Schiri-Chef tritt nach Streit mit „Pharao“ zurück

Sport-Mix
26.05.2021 14:29
Porträt von krone Sport
Von krone Sport

Im Handballweltverband IHF ist Schiedsrichterchef Ramon Gallego aus Spanien nach Meinungsverschiedenheiten mit dem ägyptischen Präsidenten Hassan Moustafa von seinem Amt zurückgetreten.  Moustafa wird aufgrund seiner Herkunft und seines Führungsstils auch „Pharao“ genannt.

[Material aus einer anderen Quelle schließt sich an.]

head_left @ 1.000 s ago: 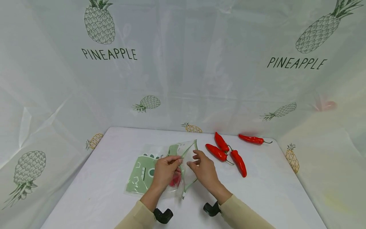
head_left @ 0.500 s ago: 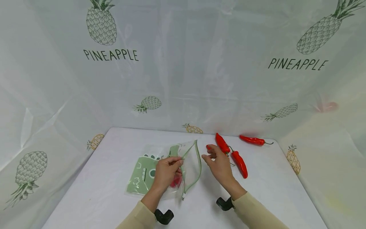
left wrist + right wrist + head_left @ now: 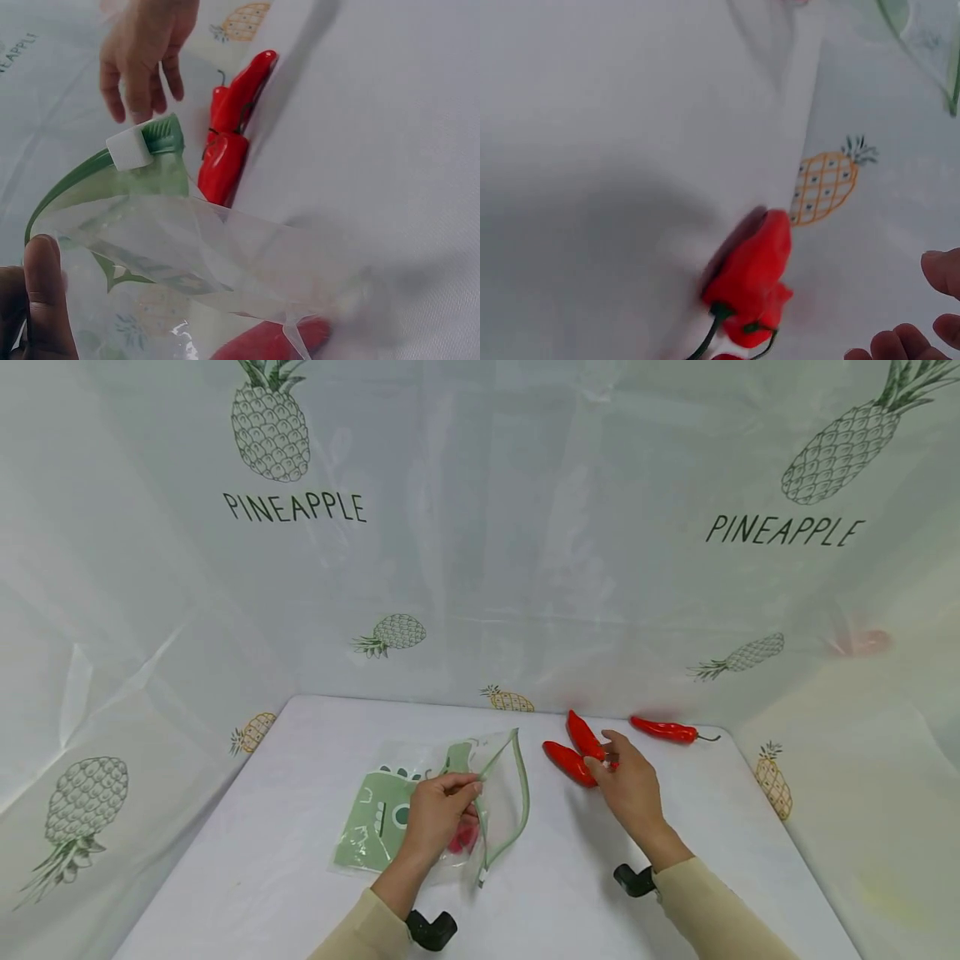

Einen entsprechenden Bericht der deutschen „Handballwoche“ bestätigte eine IHF-Sprecherin am Mittwoch und bedauerte Gallegos Entscheidung. Seinen Rückzug hatte der Spanier verkündet, nachdem ihm die Akkreditierung für das olympischen Handball-Turnier in Tokio entzogen worden war.

„Die Gründe für meinen Rücktritt sind meine ernsthaften Meinungsverschiedenheiten mit dem IHF-Präsidenten aufgrund seiner Einmischung in die Nominierungen der Schiedsrichter“, schrieb der 64-jährige Gallego in einer E-Mail an die „Handballwoche“. Moustafa bezweifelt die Unparteilichkeit von Schiedsrichtern, wenn diese aus derselben kontinentalen Region kommen wie eine der Mannschaften in der jeweiligen Partie. Gallego indes forderte, dass die besten Schiedsrichter für die wichtigsten Turniere nominiert werden müssen.